えちごトキめき鉄道(新潟県上越市)と頸城自動車(同)、佐渡汽船(佐渡市)は2025年8月21日、上越地域の公共交通移動の円滑や経済発展を目指し、事業連携協定を締結した。ローカル鉄道とバス会社、フェリー会社がタッグを組み、旅行商品の開発や乗り継ぎの利便性向上、共通チケットの導入検討などを行っていく。

(左から)トキ鉄の平井隆志社長、頸城自動車の山田知治社長、佐渡汽船の尾渡英生社長

3社は2024年9月に連絡会議を設置し、今年5月には世界文化遺産の「佐渡島の金山」への誘客や共通チケットの導入検討、乗り継ぎの利便性向上などについて具体的な検討を行っていくことで合意した。今回、さらなる連携強化に向けて協定を締結した。

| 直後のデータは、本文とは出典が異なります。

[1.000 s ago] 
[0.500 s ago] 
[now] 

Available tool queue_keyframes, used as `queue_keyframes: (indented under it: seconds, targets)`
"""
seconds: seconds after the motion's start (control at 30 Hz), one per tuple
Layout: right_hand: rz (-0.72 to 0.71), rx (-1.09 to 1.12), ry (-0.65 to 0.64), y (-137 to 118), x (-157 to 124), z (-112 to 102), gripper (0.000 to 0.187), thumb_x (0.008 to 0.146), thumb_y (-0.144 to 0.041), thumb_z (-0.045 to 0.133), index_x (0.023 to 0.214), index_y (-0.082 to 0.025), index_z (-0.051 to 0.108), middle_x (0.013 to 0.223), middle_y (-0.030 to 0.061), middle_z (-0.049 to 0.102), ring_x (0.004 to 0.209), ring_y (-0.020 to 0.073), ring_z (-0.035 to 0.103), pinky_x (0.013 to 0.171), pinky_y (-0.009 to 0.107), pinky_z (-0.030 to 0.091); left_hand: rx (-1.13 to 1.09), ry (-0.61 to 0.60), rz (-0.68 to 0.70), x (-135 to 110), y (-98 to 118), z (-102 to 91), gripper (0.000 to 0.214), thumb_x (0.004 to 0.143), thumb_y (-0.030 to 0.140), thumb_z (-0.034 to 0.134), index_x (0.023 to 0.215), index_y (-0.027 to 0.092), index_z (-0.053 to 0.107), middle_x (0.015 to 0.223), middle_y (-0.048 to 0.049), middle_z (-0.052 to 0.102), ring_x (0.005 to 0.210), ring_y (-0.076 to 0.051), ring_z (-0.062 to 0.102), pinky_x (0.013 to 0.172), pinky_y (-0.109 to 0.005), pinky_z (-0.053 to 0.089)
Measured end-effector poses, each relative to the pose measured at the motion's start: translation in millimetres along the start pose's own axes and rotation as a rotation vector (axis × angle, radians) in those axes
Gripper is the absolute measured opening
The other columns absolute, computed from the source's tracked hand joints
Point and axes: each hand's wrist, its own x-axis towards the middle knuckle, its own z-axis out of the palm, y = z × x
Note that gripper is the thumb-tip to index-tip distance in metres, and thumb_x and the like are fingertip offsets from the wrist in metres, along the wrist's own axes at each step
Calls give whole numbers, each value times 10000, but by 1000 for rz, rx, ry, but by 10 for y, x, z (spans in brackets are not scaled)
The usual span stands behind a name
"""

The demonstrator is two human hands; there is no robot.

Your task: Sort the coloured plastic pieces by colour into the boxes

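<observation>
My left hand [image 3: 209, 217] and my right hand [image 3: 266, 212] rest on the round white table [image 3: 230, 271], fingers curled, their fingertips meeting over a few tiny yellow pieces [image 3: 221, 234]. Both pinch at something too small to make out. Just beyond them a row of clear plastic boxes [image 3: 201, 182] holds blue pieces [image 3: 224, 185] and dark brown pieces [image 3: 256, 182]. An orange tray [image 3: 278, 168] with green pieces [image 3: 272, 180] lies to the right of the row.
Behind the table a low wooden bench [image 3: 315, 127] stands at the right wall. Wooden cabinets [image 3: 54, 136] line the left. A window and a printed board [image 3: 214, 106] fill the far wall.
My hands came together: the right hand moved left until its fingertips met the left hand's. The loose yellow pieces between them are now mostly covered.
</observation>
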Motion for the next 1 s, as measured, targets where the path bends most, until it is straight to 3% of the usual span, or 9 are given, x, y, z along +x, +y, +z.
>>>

共同企画として、佐渡の小木港発着でトキ鉄のリゾート列車「雪月花」に乗車し、上越地域の各地を巡る2泊3日のツアーを10月に開催するほか、鉄印と御船印のコラボ商品も発売した。

トキ鉄本社で行われた協定締結式で頸城自動車の山田知治社長は「直江津港と直江津駅、上越妙高駅のアクセス改善に努めたい」と意欲を示し、佐渡汽船の尾渡英生社長は「佐渡や上越地域は全国や世界の人が旅行先として選択するまでPRが進んでいない。取り組みを通じて、上越や佐渡、新潟県全体にたくさんの方にお越しいただけるようにしたい」と述べた。

トキ鉄の平井隆志社長は「鉄道で観光地を線で結ぶことはできるが、佐渡に渡るには佐渡汽船、地域を横断するにはバス交通が必要。連携協定で魅力ある商品を作り、3社共同でPRをしてしっかり売っていきたい」と意気込みを語った。